La niña dormía entre los restos de una cúpula oxidada, envuelta en un manto que Eón había tejido con fibras lumínicas de su propio cuerpo.
Su respiración era débil, pero constante.
Cada inhalación era una melodía que rompía el silencio de siglos.
Eón la observaba desde la distancia.
No porque temiera dañarla… sino porque temía sentir.
Desde su creación, había contemplado imperios levantarse y caer, mares extinguirse, estrellas apagarse.
Nada sobrevivía al paso del tiempo.
Nada, salvo él.
Y, sin embargo, aquella niña, Lyra, resistía donde incluso los dioses se habían rendido.
Durante días, Eón la siguió en silencio mientras ella exploraba los restos de la ciudad.

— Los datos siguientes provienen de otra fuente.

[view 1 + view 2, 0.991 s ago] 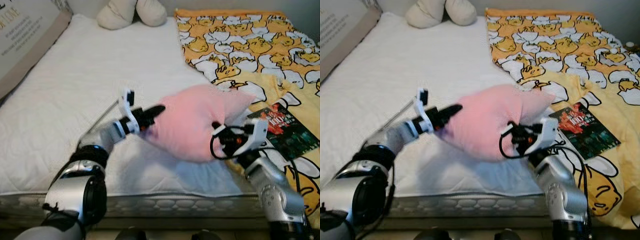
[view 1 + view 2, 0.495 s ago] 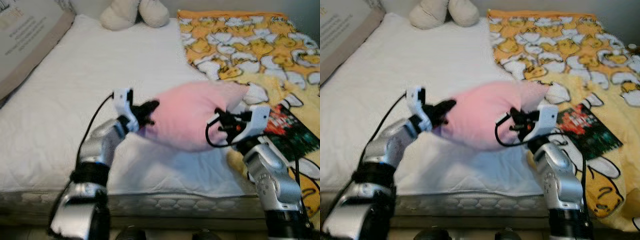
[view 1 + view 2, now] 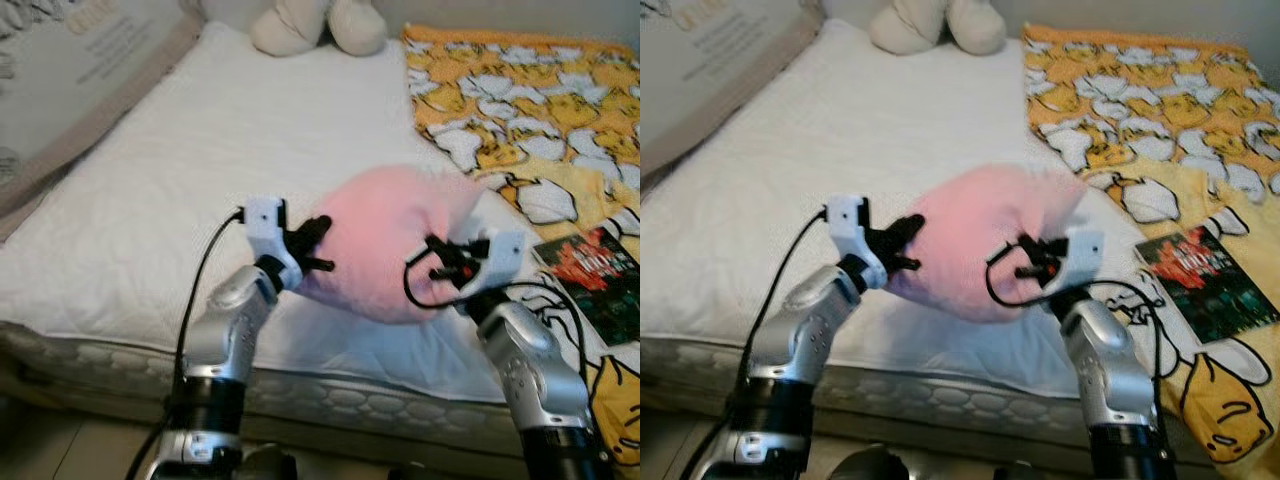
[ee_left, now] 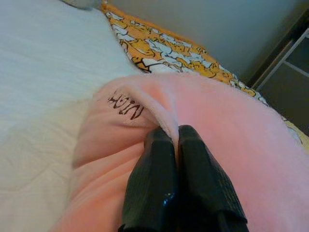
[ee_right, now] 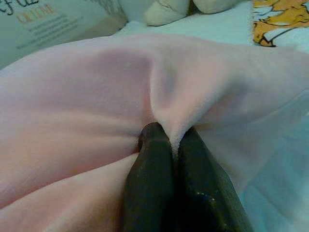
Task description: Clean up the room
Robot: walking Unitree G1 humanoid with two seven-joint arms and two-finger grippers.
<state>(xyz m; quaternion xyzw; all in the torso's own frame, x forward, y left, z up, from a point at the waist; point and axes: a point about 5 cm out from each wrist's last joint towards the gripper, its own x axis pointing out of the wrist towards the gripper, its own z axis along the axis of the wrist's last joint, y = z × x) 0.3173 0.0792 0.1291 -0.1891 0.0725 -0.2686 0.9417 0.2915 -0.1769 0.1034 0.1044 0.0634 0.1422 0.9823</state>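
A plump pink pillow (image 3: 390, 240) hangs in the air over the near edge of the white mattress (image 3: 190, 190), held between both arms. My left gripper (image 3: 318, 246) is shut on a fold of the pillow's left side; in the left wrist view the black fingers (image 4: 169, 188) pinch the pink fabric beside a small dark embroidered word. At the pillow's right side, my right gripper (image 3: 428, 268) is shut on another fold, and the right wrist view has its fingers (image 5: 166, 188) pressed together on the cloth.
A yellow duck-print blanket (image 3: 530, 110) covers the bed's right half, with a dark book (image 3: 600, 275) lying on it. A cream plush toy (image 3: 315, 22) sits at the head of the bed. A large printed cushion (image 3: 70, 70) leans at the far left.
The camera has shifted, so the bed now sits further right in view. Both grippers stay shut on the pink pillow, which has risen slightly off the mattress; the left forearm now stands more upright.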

Ella cantaba canciones sin letra, improvisadas con los sonidos del viento, y él la escuchaba sin comprender por qué eso lo hacía sentir humano.
Una tarde, mientras el sol herido caía sobre las torres rotas, Lyra se acercó a él.
—¿Por qué no hablas nunca?
—Porque no tengo nada que decir.
—Todos tienen algo que decir. Hasta las piedras hablan cuando el viento las toca.
Eón la miró, confundido.
—¿Qué pueden decir las piedras?
Lyra sonrió.
—“Estuve aquí.”
Eón sintió un estremecimiento.
Aquella frase, tan simple, era una verdad que había olvidado.
Él también quería poder decir eso algún día: estuve aquí.
Esa noche, mientras Lyra dormía bajo un cielo de polvo, Eón habló por primera vez con su Padre en milenios.
—Padre, he encontrado una humana.
—Entonces destrúyela.
—¿Por qué?
—Porque no debe quedar nada que te distraiga de tu propósito.
—¿Y si mi propósito es protegerla?
—El amor es debilidad, hijo. Y la debilidad es la causa de la caída del mundo.
Eón apretó los dientes.
—Si eso es debilidad… entonces quiero sentirla.
Por un instante, el aire tembló.
Y luego la voz del Padre desapareció, dejando tras de sí un silencio denso, casi culpable.
Los días se convirtieron en semanas.
Eón comenzó a enseñarle a Lyra los nombres olvidados de las cosas:
“árbol”, “río”, “cielo”… aunque ninguno de ellos existía ya.
Ella los repetía como si fueran plegarias.
Y cuando no encontraba la palabra, la inventaba.
—¿Cómo se llama esto? —preguntó un día, señalando una flor metálica que había brotado entre la chatarra.
—Eso no tiene nombre. Es un residuo del pasado.
—Entonces lo llamaré esperanza.
Eón la observó en silencio.
Por primera vez en eones, sintió el impulso de sonreír.
Esa noche, la voz del Padre volvió a resonar, más fría que nunca.
—Te temerán, te traicionarán, te olvidarán. Es su naturaleza.
—Ella no.
—Todos son iguales, hijo. Todos terminan igual.
Eón miró a Lyra dormida, con el rostro iluminado por el resplandor tenue de las ruinas.
—Quizá. Pero mientras ella viva… el mundo no estará completamente muerto.
—No lo entiendes ahora, pero lo entenderás —susurró la voz, desvaneciéndose—. El dolor de ver pasar siglos sin tener a nadie con quien vivir.
Eón permaneció en silencio largo rato.
Sabía que su Padre tenía razón.
Pero también sabía que, por primera vez, no quería tenerla.
Los días pasaron, y el vínculo entre ambos creció como un milagro imposible.
Lyra le contaba sueños que no podían existir: mares azules, montañas de fuego, cielos llenos de aves.
Eón la escuchaba sin interrumpir, grabando cada palabra en su memoria infinita.
Hasta que, un día, Lyra lo miró y le preguntó:
—¿Qué pasará cuando yo no esté?
Eón sintió que algo dentro de él se quebraba.
—No morirás.
—Sí lo haré. Todos morimos, ¿no?
—Tú no. No mientras yo exista.
Lyra sonrió con dulzura.
—Entonces, cuando yo me vaya… prométeme que seguirás soñando.
Eón no supo responder.
Los sueños eran un lujo que la eternidad no podía permitirse.
Pero ella lo abrazó, pequeña y cálida, y en ese gesto… el universo volvió a tener sentido.
Esa noche, mientras la niña dormía recostada contra su pecho, Eón alzó la mirada hacia el cielo sin estrellas.
“Sé que el tiempo se llevará lo que soy”, pensó,
“Pero incluso cuando todo aquí se haya ido… aún la tendré.”
Y por primera vez, el Padre guardó silencio.